Stuffed Sweet Potatoes with Mediterranean Salad
Ingredients
- 2 large sweet potatoes, scrubbed
Chickpeas
- 2 cups chickpeas, cooked and rinsed
- 1 tablespoon olive oil
- 1/2 teaspoon paprika
- 1/2 teaspoon smoked paprika
- 1/2 teaspoon oregano
- 1/2 teaspoon salt
- 1/2 teaspoon garlic powder
- 1/2 teaspoon onion powder
Mediterranean salad
- 1 cup cooked pearl couscous (or quinoa for gluten-free)
- 1 small cucumber
- 10-12 grape or cherry tomatoes
- 1 bell pepper
- A handful of olives (Kalamata and green)
- 2 cups arugula (or other greens)
Dressing
- 1 cup cashews, soaked and rinsed
- 3/4 cup water
- 1 large lemon
- 2 garlic cloves
- Salt to taste
- 1 tablespoon fresh dill
Preparation
Preheat the oven to 425°F or 220°C.
Toss the chickpeas with olive oil and seasoning, and place them along with the sweet potatoes on a large, lined baking tray.
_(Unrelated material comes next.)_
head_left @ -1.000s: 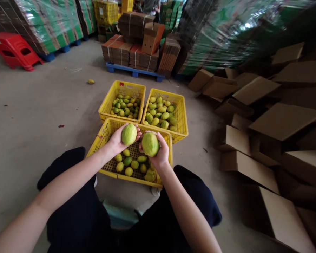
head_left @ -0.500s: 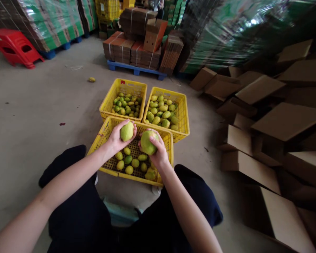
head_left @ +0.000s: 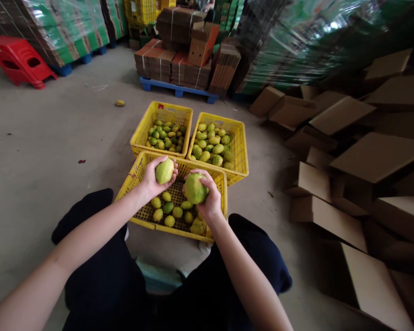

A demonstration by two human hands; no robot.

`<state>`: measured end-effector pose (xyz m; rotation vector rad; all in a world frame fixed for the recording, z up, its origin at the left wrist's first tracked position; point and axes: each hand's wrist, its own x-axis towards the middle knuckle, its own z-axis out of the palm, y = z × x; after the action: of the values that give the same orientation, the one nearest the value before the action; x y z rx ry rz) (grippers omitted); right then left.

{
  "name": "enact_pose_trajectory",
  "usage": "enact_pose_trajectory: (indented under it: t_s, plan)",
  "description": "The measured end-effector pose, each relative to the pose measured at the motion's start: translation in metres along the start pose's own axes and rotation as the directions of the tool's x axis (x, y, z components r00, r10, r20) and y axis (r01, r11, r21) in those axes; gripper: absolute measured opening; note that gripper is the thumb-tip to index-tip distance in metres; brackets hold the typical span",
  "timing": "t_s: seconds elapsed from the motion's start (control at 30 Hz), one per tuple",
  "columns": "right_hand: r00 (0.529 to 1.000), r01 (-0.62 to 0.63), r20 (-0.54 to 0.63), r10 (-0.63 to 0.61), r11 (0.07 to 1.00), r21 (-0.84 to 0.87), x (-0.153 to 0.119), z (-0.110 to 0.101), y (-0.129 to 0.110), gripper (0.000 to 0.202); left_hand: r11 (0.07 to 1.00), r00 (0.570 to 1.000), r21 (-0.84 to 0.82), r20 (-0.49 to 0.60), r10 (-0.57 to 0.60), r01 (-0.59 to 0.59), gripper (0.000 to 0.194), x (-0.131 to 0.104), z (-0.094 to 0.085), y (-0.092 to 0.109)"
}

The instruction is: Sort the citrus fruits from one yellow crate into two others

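Hand, left (head_left: 152, 179): bare, at the centre of the frame; palm turned up, fingers half curled round a yellow-green lemon (head_left: 164, 171), its upper face exposed.
Hand, right (head_left: 210, 196): bare, just right of centre; digits wrapped round a larger green lemon (head_left: 196, 188), one lying across its right side.
Spacing: the two held fruits are near each other but not touching, both above the near crate (head_left: 179, 232).
Near crate: yellow perforated plastic, centre of the frame; its right part is partly hidden by the right hand and forearm.
Loose lemons (head_left: 169, 221): green to yellow, scattered over the near half of that crate's bottom.
Far-left crate (head_left: 141, 128): yellow, behind the near one, holding small, mostly green lemons (head_left: 162, 134).
Far-right crate (head_left: 242, 147): yellow, alongside, holding larger yellow-green lemons (head_left: 218, 149).
Stray lemon (head_left: 119, 103): on the concrete floor (head_left: 55, 151), upper left of centre.
Stool (head_left: 17, 59): red plastic, upper left of the frame.
Pallet (head_left: 177, 88): blue, upper middle, bearing strapped flattened cartons (head_left: 157, 59) and one upright carton (head_left: 202, 43).
Cardboard boxes (head_left: 338, 223): jumbled along the right side.
Trousers (head_left: 258, 257): dark, knees spread at the bottom of the frame.
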<state>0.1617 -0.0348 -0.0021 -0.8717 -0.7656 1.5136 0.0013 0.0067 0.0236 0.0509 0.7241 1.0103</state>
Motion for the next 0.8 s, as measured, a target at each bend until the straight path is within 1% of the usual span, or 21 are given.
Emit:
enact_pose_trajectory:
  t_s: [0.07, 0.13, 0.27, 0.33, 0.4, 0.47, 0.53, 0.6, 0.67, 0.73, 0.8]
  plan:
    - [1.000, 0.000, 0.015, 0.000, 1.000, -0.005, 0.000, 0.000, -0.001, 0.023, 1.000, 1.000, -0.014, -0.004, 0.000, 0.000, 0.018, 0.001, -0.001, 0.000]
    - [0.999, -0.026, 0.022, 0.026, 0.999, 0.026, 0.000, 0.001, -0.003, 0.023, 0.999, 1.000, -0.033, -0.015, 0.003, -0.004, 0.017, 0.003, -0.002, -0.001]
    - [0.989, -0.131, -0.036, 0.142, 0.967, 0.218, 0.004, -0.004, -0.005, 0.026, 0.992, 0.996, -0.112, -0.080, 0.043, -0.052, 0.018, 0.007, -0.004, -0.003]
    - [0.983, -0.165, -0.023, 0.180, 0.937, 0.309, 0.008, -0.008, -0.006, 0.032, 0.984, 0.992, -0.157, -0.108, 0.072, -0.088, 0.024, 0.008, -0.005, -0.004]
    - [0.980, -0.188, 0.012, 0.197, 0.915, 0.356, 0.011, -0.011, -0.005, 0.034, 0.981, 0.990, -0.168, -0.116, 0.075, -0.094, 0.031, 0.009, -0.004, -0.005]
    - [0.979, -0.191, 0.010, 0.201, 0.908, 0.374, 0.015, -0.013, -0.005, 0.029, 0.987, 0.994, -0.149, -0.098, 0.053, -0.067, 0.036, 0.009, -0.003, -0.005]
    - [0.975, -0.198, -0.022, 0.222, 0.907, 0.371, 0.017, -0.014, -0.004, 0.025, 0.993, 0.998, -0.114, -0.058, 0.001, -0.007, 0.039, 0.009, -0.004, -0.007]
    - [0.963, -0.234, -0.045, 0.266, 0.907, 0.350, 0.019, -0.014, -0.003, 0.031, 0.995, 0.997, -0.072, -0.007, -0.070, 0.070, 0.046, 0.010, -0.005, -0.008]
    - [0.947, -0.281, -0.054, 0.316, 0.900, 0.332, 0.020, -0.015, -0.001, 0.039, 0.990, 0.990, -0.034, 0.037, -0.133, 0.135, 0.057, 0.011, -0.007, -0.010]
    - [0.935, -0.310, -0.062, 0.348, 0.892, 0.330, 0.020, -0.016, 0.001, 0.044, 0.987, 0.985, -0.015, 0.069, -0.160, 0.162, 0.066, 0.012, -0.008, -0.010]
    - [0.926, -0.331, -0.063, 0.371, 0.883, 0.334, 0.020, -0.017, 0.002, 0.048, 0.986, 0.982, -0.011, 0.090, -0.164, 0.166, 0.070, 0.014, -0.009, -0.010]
Bake for about 30 minutes, remove the chickpeas (bake longer if needed for crispiness), and continue baking the sweet potatoes until fork tender, about 1 to 1 hour 15 minutes total.
In the meantime, prepare the couscous, cut the vegetables into small pieces, and add everything to a bowl.
Blend the cashews with water, lemon juice, garlic cloves, and salt until smooth, adding more water if needed, then stir in the dill.
Add about 1/4 cup of the dressing to the salad to taste, and reserve the rest for serving with the stuffed sweet potatoes.
Cut the baked sweet potatoes open, mash the flesh slightly with a fork, and stuff them with the salad and crispy chickpeas.
Enjoy.
Tips
Optionally, serve with a dollop of hummus.
Use leftover filling and dressing for a wrap or add more greens and serve as a salad.